5. System according to claim 4, the system when the light axes intersect and / or the light fields of the operating lights overlap, depending on a total energy input of the lamps, a total illuminance of the lamps and / or a parameter derived therefrom ter issues an acoustic or optical warning and / or automatically limits or reduces the illuminance of the lamps, with the monitoring unit determining the energy input into the surgical field, preferably as a function of the respective light field diameter and the respective illuminance of the at least two surgical lights.

6. System according to any one of the preceding claims, wherein the Sensoranord voltage detects the position of the at least one surgical light.

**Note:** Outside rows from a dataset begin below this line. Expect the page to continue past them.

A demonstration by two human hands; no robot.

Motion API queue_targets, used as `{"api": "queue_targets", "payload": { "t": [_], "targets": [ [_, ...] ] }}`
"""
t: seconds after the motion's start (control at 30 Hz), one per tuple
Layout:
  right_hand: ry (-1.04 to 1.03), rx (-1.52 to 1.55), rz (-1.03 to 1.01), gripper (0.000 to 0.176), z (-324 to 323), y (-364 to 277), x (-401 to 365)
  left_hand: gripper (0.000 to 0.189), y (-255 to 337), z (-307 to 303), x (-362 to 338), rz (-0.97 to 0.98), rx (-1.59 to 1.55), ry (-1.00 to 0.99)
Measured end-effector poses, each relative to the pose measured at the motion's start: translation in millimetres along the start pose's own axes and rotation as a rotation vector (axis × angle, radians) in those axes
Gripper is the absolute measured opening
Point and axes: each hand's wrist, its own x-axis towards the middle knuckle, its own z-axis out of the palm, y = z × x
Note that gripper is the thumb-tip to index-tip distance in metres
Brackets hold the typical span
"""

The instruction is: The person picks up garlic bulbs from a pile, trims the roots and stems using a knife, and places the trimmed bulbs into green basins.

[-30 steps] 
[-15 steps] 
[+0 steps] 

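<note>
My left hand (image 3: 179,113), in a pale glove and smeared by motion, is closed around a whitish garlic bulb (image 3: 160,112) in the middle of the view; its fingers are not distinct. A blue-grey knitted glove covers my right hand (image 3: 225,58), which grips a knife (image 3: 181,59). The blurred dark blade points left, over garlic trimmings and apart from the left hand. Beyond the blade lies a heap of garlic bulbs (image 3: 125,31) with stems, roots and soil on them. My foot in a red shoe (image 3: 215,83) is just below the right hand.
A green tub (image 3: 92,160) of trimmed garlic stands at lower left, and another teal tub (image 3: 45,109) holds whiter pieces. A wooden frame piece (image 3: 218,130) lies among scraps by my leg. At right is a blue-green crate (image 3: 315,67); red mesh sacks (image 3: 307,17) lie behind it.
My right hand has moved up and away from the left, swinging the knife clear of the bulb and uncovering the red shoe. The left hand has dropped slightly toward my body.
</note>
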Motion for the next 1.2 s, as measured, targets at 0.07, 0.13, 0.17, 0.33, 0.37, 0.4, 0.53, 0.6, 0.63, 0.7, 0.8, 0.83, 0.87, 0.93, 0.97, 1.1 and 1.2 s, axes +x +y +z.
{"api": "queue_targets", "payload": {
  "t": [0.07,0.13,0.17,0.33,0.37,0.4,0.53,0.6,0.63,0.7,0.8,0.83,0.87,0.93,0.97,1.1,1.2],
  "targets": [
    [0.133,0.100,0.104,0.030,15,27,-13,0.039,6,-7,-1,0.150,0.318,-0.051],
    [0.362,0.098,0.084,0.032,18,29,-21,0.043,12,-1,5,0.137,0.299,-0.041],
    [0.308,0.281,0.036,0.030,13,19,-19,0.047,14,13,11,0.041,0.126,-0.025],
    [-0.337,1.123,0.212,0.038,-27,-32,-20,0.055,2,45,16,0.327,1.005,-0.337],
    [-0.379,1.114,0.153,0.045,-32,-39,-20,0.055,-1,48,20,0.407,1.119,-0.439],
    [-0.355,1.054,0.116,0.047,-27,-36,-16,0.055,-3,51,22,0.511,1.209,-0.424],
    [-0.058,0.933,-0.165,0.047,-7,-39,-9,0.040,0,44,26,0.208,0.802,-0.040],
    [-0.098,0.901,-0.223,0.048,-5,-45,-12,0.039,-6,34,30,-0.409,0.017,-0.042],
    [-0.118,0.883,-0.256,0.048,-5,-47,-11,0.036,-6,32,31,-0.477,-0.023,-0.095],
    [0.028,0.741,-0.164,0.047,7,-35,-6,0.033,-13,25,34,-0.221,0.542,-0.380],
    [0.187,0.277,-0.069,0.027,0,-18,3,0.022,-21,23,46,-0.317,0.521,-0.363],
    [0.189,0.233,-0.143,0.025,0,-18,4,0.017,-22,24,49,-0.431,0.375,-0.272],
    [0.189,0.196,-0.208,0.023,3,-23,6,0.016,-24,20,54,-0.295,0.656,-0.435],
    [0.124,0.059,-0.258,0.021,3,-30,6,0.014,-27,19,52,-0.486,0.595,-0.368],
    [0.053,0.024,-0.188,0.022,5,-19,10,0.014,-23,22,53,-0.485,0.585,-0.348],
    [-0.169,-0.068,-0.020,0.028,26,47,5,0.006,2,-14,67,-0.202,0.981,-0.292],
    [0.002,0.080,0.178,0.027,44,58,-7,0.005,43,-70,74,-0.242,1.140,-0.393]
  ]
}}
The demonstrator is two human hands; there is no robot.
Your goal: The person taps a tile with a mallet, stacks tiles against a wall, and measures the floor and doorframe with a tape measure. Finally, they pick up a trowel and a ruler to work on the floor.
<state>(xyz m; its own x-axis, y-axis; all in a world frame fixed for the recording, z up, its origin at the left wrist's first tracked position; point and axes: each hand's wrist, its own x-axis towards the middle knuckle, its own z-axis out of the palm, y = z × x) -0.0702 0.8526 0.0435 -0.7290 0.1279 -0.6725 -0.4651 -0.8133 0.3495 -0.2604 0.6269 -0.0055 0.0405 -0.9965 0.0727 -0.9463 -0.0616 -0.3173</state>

7. System according to one of the preceding claims, wherein the sensor arrangement comprises at least one of the following configurations: the at least one surgical light has navigation points, the position of which is detected by a sensor in order to determine the orientation and position of the surgical light; the at least one operating room lamp has a sensor which detects the alignment of the operating room lamp, in particular a sensor for determining the alignment relative to the earth's magnetic field and / or the force of gravity; The at least one surgical light is angeord net on a support system, the support system having one or more joints, the position of which is detected by a sensor in order to determine the position and / or orientation of the surgical light, the sensor in particular being a Angle sensor and / or rotary encoder acts; the sensor arrangement comprises a 3D sensor which detects the position and / or orientation of the at least one surgical light.

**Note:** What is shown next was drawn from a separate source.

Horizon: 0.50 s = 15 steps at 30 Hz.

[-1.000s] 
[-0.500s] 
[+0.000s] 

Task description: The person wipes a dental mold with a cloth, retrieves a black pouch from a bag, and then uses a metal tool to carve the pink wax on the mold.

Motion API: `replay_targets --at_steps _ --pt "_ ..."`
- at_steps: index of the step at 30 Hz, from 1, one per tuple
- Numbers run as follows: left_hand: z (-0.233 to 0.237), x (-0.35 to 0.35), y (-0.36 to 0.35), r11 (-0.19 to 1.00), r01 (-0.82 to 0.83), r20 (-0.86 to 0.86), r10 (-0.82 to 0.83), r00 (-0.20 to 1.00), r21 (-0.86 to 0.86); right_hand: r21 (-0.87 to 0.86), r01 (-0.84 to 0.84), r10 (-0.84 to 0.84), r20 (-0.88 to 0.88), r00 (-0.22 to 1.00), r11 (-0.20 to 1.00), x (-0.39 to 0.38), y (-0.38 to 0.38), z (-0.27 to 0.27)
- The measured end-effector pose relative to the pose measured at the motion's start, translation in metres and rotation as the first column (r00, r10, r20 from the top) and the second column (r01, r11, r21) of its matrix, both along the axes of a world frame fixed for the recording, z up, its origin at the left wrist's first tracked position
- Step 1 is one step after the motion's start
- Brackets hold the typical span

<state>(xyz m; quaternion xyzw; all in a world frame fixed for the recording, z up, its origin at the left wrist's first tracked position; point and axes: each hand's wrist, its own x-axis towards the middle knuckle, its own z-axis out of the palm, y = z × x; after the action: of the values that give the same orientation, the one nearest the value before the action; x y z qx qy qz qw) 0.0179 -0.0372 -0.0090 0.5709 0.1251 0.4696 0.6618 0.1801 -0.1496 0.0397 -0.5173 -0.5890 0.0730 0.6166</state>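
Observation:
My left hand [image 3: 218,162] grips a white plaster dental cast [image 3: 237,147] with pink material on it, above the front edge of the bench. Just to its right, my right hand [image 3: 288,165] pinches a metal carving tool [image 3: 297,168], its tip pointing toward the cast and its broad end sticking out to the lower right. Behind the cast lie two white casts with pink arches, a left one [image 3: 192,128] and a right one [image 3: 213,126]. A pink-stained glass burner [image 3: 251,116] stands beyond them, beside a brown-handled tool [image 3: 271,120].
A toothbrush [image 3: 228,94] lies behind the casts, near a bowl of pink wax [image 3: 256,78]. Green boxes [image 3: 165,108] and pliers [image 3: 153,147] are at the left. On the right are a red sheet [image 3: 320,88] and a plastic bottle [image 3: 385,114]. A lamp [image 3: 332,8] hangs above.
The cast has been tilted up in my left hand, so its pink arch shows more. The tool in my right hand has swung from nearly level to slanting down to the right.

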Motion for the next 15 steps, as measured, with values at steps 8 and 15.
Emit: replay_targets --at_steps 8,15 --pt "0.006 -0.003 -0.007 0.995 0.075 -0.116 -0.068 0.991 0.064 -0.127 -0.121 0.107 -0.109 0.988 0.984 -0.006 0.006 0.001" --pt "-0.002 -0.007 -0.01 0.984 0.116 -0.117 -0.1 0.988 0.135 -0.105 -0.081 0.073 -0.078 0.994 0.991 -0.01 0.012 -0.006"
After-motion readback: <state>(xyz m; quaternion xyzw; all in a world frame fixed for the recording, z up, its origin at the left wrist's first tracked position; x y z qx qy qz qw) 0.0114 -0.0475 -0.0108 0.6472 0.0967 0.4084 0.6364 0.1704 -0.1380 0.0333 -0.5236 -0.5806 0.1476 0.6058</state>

8. System according to one of the preceding claims, wherein the operating lights arrangement comprises at least two operating lights, each of which includes an independent system for position and / or orientation detection and an interface for communicating with one another.

9. System according to one of the preceding claims, wherein the operation lights arrangement comprises at least two operation lights, wherein a common monitoring unit is provided which evaluates the signals from the sensor arrangement.

10. System according to one of the preceding claims, wherein sensors and / o the navigation points of the sensor arrangement are arranged on a housing of the at least one surgical light, wherein the sensors and / or navigation points can preferably be retrofitted.

11. System according to one of the preceding claims, wherein the at least one surgical light is arranged on a support system, wherein a sensor for detecting the position and / or alignment of the at least one operation light is arranged on a central bearing shaft of the support system, in particular a special sensor for detection of navigation points, which are arranged on the surgical lights, and / or a 3D sensor.

12. System according to any one of the preceding claims, wherein the at least one operating room light for collisions with other operating room lights Surgical light arrangement and / or other equipment is monitored.

13. System according to one of the preceding claims, wherein an operating field can be specified and the system determines at least one alignment and / or position of the at least one operating light by which the operating field is illuminated, the alignment and / or position acoustically and / or visually displayed and / or is approached by one or more drives, and / or wherein the surgical light is arranged on a support system, the support system having one or more driven joints through which the position and / or alignment of the surgical light is approached .

14. System according to any one of the preceding claims, wherein the system monitors the position and / or orientation of the operating light arrangement with regard to the function of a ventilation ceiling and preferably outputs a warning if this is impaired and / or the position and / or orientation of the operating light arrangement changed when this is adversely affected, and / or controls the ventilation ceiling depending on the position and / or orientation of the operating light arrangement.

15. Operating light arrangement with at least one operating light and egg nem system according to one of the preceding claims.